**The task:** Repeat the data below exactly, dropping any pictures it holds.

**Data excerpt:**
--------------------
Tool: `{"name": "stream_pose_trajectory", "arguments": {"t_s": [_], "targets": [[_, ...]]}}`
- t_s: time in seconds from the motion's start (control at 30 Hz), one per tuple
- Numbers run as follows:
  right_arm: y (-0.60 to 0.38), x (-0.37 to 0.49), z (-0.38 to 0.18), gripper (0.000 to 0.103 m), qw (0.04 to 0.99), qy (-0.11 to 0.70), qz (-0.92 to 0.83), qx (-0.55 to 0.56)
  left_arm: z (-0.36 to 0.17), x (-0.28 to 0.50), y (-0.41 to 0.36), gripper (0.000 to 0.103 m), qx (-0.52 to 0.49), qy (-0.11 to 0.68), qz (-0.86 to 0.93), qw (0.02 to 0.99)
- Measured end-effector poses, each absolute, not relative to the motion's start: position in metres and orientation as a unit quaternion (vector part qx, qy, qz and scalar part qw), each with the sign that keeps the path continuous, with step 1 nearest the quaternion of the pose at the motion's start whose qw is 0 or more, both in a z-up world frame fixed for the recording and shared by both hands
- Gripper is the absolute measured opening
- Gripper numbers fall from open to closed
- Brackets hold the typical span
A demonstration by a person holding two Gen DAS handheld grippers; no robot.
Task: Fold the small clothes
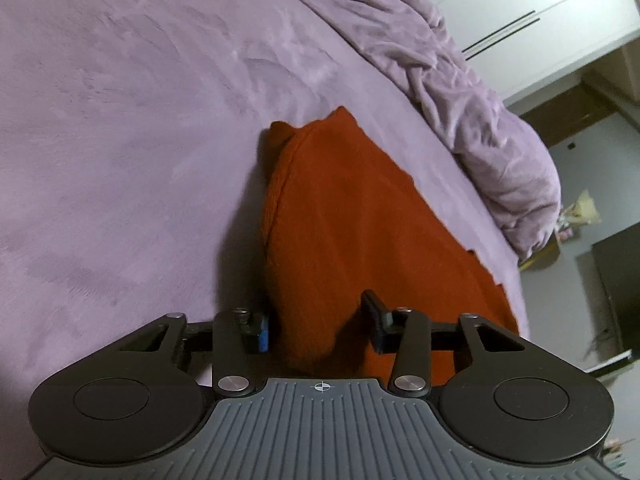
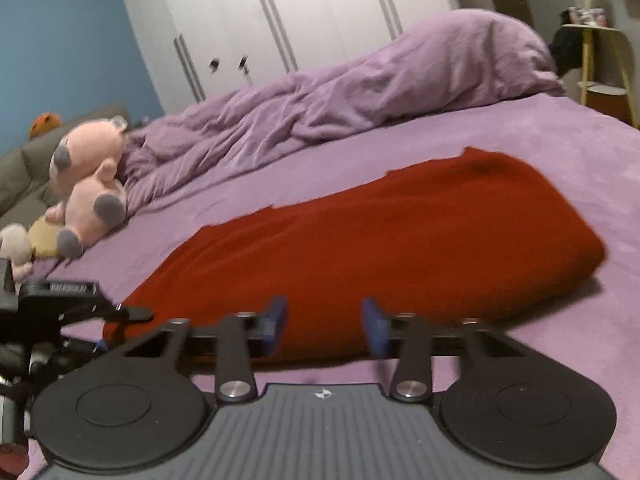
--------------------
**Written answer:**
Tool: `{"name": "stream_pose_trajectory", "arguments": {"t_s": [_], "targets": [[_, ...]]}}`
- t_s: time in seconds from the motion's start (control at 30 Hz), one per tuple
- Numbers run as follows:
  right_arm: y (-0.60 to 0.38), x (-0.37 to 0.49), z (-0.38 to 0.18), gripper (0.000 to 0.103 m), qw (0.04 to 0.99), qy (-0.11 to 0.70), qz (-0.92 to 0.83), qx (-0.55 to 0.56)
  left_arm: z (-0.36 to 0.17), x (-0.28 to 0.50), y (-0.41 to 0.36), gripper (0.000 to 0.103 m), qx (-0.52 to 0.49), qy (-0.11 to 0.68), qz (-0.86 to 0.93), qw (0.02 to 0.99)
- Measured end-effector poses, each absolute, not relative to the motion's start: position in metres and orientation as a unit quaternion (vector part qx, qy, qz and scalar part qw), each with the sign that keeps the path continuous, with step 1 nearest the quaternion of the pose at the motion's start whose qw is 0 or more, both in a z-up world frame fixed for the recording and shared by both hands
- Gripper is the absolute measured opening
- Gripper numbers fall from open to closed
- Brackets hold the typical span
A demonstration by a person holding two Gen DAS handheld grippers; no robot.
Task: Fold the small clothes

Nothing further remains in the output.